SUMMARY OF THE INVENTION

[0022] The invention is a system and method for automatically computing pitch contours from a symbolic input, such as text that closely represents pitch contours in natural speech. The method of the invention comprises estimating component contours, such as “phrase contours,” “accent contours,” and “residual contours” from natural speech recordings. Here, the phrase contours are associated with certain sequences of syllables, such as “feet”, or “accent groups.” In accordance with the invention, a natural pitch contour is modeled as a mathematical combination and stored for use during synthesis of speech. In preferred embodiments, the mathematical combination is performed by way of addition of the estimated component curves.

[0023] During speech synthesis, stored natural speech intervals are retrieved along with corresponding accent curves. A temporal manipulation of the speech intervals performed by the synthesis algorithms, such as shortening or lengthening algorithms, is identically applied to the corresponding accent curves and residual contours. The final output pitch contour is generated by mathematically combining (e.g., adding) the temporally manipulated accent curves to a phrase curve.

[0024] The method of the invention permits the removal of undesired pitch discrepancies between words output from word and phrase concatenation systems. In addition, the naturalness of the intonations in speech generated by TTS systems is enhanced.

BRIEF DESCRIPTION OF THE DRAWINGS

[0025] The foregoing and other advantages and features of the invention will become more apparent from the detailed description of the preferred embodiments of the invention given below with reference to the accompanying drawings in which:

[0026] FIG. 1 is an illustration of a schematic block diagram of an exemplary text-to-speech synthesizer employing an acoustic element database in accordance with the present invention;

[0027] FIGS. 2(a) through 2(c) is an illustration of speech spectograms of exemplary formants of a phonetic segment;

[0028] FIG. 3 is a phonetic and an orthographic illustration of classes for each phoneme within the English language;

[0029] FIG. 4 is an exemplary graphical plot of an original pitch contour in accordance with the invention;

[0030] FIG. 5 is an exemplary graphical plot of an estimated original pitch contour in accordance with the invention;

[0031] FIG. 6 is an illustration of an exemplary phrase curve of the pitch contour of FIG. 4;

[0032] FIG. 7 an exemplary graphical plot of an accent curve of the pitch contour of FIG. 4;

[0033] FIG. 8 is an exemplary graphical plot of a residuals curve of the pitch contour of FIG. 4;

[0034] FIG. 9 is an exemplary graphical plot of an estimated phrase curve that represents the phrase curve of FIG. 6;

[0035] FIG. 10 is an exemplary graphical plot of an estimated accent curve that represents the accent curve of FIG. 7;

[0036] FIG. 11 is an exemplary graphical plot of an estimated residuals curve that represents the residuals curve of FIG. 8;

[0037] FIGS. 12(a)-12(c) is a flow chart illustrating the steps of the method of the invention for concatenating acoustic contours in accordance with the invention; and

[0038] FIGS. 13(a)-13(c) is an illustration of the steps for concatenating speech in a text-to-speech system in accordance with further aspect of the invention.

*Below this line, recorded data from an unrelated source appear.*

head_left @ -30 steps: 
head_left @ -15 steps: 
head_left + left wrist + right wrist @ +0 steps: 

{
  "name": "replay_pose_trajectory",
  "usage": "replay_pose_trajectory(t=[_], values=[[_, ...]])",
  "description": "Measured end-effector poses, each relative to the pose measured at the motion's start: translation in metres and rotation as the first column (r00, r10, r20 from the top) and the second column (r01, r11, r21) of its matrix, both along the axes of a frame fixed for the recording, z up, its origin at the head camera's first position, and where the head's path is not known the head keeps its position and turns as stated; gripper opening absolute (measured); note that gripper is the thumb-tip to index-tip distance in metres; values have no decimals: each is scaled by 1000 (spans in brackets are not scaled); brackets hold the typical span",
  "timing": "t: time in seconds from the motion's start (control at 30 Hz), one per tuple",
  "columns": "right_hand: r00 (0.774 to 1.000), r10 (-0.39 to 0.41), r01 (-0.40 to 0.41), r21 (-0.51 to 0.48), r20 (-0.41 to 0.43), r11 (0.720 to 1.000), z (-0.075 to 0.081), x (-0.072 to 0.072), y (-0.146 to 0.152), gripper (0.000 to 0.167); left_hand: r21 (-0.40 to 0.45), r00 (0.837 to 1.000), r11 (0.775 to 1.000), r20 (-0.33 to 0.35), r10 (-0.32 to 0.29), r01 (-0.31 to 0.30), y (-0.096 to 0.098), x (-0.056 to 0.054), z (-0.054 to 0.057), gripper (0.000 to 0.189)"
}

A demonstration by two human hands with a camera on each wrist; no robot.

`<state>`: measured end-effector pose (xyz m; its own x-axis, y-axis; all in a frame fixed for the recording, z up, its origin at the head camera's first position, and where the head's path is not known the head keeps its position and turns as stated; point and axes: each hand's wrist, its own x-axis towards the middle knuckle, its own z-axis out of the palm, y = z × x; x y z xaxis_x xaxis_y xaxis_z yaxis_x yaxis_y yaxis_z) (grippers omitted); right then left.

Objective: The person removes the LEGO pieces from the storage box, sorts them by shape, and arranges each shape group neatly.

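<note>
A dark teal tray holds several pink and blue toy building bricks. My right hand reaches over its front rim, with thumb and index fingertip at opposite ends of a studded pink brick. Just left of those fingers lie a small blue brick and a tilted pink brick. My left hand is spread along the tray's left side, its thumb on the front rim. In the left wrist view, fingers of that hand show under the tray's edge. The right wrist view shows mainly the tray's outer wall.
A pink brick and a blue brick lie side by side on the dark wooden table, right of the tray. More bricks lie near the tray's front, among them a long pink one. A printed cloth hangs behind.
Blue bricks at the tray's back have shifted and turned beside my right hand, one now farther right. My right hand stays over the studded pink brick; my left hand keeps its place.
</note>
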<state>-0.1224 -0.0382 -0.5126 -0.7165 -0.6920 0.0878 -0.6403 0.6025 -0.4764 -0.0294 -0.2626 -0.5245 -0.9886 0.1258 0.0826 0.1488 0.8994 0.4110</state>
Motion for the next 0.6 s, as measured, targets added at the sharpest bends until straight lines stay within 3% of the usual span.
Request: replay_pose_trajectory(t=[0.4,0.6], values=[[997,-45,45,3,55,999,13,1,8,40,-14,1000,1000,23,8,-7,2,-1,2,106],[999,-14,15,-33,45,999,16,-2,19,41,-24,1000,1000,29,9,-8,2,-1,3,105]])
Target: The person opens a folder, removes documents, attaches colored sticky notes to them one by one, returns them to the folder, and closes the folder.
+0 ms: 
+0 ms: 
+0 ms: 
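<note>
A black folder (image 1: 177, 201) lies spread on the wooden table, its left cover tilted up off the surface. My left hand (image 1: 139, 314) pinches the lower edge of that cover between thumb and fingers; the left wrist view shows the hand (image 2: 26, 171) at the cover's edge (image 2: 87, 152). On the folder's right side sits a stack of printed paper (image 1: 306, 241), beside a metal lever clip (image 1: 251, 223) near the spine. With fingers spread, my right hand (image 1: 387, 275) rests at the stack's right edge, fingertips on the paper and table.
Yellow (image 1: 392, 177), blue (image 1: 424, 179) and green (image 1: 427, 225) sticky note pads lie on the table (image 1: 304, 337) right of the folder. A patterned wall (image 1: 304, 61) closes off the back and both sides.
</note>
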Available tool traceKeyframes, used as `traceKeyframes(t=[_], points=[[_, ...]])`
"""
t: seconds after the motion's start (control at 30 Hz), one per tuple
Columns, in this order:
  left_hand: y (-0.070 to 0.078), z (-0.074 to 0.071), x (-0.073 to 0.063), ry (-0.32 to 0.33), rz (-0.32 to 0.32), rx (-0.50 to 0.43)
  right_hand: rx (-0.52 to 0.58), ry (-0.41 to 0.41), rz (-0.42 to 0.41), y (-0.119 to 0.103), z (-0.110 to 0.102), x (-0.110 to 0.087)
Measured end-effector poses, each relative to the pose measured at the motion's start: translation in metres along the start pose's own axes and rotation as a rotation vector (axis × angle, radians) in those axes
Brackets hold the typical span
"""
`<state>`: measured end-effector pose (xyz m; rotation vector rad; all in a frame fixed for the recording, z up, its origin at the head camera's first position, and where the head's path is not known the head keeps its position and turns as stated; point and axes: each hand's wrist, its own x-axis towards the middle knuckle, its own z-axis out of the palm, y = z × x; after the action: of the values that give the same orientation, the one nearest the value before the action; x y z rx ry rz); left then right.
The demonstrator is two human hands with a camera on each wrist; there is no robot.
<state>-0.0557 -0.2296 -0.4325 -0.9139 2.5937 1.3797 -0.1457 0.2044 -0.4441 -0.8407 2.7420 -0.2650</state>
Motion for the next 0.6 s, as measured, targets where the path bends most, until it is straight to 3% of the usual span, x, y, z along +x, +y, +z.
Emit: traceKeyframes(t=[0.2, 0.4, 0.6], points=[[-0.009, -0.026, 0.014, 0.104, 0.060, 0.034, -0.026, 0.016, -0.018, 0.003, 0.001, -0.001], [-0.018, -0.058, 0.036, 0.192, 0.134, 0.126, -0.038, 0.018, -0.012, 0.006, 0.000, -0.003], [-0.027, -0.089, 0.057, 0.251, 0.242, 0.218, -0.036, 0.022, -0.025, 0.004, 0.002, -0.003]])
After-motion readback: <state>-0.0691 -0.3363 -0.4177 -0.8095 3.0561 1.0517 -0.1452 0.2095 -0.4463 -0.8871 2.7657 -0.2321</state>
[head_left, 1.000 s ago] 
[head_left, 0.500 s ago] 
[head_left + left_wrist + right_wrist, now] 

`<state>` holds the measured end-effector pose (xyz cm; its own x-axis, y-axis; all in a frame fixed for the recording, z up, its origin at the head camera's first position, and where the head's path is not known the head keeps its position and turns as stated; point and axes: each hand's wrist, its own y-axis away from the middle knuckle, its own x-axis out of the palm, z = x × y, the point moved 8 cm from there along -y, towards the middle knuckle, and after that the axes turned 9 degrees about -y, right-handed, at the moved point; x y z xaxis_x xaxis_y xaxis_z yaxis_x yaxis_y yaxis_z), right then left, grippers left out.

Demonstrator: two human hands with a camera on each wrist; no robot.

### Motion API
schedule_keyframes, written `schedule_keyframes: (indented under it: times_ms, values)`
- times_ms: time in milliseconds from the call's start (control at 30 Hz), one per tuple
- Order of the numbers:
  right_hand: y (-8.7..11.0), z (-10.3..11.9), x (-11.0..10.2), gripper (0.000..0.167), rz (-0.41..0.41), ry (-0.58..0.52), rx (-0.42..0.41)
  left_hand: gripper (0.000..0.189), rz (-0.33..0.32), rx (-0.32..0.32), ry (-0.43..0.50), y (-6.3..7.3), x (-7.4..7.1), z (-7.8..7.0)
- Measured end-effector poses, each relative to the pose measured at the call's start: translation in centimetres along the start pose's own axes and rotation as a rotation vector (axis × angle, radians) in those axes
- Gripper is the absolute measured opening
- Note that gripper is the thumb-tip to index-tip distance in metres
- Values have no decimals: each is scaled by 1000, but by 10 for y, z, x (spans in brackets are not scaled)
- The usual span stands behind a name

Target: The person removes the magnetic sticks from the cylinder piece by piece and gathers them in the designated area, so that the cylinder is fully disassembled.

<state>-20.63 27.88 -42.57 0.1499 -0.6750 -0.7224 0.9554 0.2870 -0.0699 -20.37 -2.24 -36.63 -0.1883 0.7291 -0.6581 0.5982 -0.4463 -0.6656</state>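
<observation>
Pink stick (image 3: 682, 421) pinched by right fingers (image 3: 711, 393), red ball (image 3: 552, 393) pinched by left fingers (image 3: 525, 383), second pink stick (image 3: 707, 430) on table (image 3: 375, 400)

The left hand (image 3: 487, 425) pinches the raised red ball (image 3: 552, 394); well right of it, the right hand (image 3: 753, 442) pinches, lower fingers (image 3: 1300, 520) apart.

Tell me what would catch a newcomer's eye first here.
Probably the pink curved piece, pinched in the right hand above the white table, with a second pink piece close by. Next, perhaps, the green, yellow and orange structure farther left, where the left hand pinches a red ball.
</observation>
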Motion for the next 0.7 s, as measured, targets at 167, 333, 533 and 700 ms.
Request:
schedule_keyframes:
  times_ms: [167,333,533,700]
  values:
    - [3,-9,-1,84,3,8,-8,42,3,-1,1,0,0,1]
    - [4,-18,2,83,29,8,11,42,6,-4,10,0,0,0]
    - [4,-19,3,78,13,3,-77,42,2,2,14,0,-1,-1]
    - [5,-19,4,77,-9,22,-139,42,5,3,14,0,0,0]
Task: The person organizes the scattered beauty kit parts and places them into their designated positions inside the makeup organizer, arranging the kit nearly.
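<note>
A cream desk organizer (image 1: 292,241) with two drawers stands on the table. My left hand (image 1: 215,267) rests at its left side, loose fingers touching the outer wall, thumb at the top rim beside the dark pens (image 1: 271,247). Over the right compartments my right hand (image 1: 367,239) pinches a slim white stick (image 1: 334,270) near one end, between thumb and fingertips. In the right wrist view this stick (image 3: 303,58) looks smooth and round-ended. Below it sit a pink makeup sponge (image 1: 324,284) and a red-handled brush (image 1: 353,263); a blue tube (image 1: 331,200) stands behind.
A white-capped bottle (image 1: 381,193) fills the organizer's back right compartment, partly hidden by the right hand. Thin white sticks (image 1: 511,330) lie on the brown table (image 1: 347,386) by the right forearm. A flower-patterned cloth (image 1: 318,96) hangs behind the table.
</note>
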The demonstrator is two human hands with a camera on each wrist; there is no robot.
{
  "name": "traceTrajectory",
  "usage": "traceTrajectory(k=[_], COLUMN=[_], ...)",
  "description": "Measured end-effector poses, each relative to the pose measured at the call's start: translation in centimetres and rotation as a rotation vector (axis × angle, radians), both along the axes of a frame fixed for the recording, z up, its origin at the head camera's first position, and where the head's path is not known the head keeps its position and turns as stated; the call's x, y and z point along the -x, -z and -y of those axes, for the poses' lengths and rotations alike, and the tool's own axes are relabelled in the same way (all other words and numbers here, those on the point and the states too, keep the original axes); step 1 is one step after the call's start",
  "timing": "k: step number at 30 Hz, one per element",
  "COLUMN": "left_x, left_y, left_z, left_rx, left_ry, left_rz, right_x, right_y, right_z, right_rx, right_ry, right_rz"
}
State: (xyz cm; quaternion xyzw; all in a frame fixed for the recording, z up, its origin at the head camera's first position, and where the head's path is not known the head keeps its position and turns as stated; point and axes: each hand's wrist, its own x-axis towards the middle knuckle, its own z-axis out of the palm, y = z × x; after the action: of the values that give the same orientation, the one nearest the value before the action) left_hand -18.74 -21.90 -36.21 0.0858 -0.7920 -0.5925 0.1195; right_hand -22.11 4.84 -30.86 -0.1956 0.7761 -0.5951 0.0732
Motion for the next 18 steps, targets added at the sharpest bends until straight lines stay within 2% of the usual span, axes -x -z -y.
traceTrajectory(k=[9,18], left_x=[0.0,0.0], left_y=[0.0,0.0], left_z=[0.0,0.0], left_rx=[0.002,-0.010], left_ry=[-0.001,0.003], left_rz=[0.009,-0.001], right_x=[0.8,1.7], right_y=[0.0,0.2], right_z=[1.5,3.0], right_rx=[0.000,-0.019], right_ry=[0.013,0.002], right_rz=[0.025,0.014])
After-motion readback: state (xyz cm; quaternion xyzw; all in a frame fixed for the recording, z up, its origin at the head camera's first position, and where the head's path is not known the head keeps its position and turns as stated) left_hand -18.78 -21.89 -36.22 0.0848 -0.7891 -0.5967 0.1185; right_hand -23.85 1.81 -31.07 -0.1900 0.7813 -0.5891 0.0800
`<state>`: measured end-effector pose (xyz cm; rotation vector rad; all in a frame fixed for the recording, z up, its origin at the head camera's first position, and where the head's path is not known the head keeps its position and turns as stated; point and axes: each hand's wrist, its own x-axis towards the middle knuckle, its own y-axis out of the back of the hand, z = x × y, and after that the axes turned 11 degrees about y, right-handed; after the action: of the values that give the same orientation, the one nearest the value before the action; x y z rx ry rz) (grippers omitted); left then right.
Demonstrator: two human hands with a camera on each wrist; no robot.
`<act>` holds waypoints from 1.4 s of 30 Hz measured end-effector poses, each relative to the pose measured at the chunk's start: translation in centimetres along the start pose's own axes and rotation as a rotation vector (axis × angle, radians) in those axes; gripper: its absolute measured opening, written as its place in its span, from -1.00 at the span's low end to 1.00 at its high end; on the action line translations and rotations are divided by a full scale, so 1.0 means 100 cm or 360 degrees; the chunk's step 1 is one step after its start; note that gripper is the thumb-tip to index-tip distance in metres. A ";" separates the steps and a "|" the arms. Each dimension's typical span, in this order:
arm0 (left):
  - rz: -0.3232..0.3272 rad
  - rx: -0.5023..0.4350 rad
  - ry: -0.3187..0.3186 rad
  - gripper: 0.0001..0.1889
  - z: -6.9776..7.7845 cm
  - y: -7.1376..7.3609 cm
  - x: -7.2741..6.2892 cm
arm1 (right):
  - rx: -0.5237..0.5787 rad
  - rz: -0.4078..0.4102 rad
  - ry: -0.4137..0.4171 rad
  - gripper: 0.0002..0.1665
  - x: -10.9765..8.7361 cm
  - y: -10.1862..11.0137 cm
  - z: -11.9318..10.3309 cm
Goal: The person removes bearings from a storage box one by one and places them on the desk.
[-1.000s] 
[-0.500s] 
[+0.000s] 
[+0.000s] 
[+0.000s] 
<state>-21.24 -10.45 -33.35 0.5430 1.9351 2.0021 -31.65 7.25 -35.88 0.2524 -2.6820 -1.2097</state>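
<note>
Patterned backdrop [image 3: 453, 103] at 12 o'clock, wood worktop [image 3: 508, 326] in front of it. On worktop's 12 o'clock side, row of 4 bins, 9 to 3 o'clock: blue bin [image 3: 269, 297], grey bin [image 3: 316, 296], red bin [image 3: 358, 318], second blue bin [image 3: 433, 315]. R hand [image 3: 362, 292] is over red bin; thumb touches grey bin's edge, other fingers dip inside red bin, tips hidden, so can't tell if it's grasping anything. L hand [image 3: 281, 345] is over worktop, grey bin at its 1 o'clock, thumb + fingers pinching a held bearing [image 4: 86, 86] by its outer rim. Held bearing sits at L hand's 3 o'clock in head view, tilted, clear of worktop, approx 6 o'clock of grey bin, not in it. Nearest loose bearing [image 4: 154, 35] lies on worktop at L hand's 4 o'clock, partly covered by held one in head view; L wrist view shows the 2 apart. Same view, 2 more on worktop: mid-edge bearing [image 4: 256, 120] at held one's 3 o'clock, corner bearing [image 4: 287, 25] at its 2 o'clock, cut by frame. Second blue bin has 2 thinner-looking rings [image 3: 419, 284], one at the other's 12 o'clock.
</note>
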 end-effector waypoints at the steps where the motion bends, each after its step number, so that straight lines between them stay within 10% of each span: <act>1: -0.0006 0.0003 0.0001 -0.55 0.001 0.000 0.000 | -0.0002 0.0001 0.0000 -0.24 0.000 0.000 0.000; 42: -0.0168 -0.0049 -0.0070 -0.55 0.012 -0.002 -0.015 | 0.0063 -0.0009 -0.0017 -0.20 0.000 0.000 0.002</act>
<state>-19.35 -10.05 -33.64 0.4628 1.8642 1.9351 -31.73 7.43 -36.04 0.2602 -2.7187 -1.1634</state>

DETAILED DESCRIPTION OF THE PREFERRED EMBODIMENTS

[0039] An exemplary text-to-speech synthesizer 1 for concatenating acoustic contours for speech synthesis in accordance with the present invention is shown in FIG. 1. For clarity, functional components of the text-to-speech synthesizer 1 are represented by boxes in FIG. 1. The functions executed in these boxes can be provided through the use of either shared or dedicated hardware including, but not limited to, application specific integrated circuits, or a processor or multiple processors executing software. Use of the term processor and forms thereof should not be construed to refer exclusively to hardware capable of executing software and can be respective software routines performing the corresponding functions and communicating with one another.

[0040] In FIG. 1, it is possible for the database 5 to reside on a storage medium such as computer readable memory including, for example, a CD-ROM, floppy disk, hard disk, read-only-memory (ROM) and random-access-memory (RAM). The database 5 contains acoustic elements corresponding to different phoneme sequences or polyphones including allophones.

[0041] In order for the database 5 to be of modest size, the acoustic elements should generally correspond to a limited sequences of phonemes, such as one to three phonemes. The acoustic elements are phonetic sequences that start in the substantially steady-state center of one phoneme and ends in the steady-state center of another phoneme. It is possible to store the acoustic elements in the database 5 in the form of linear predictive coder (LPC) parameters or digitized speech which are described in detail in, for example, J. Olive et al. “Multilingual Text-to-Speech Synthesis: The Bell Labs Approach, Synthesis.” R. Sproat Ed., pgs. 191-228 (Kluwer, Dordrecht. 1998), which is incorporated by reference herein.

[0042] The text-to-speech synthesizer 1 includes a text analyzer 10, acoustic element retrieval processor 15, element processing and concatenation (EPC) processor 20, digital speech synthesizer 25 and digital-to-analog (D/A) converter 30. The text analyzer 10 receives text in a readable format, such as ASCII format, and parses the text into words and further converts abbreviations and numbers into words. The words are then separated into phoneme sequences based on the available acoustic elements in the database 5. These phoneme sequences are then communicated to the acoustic element retrieval processor 15.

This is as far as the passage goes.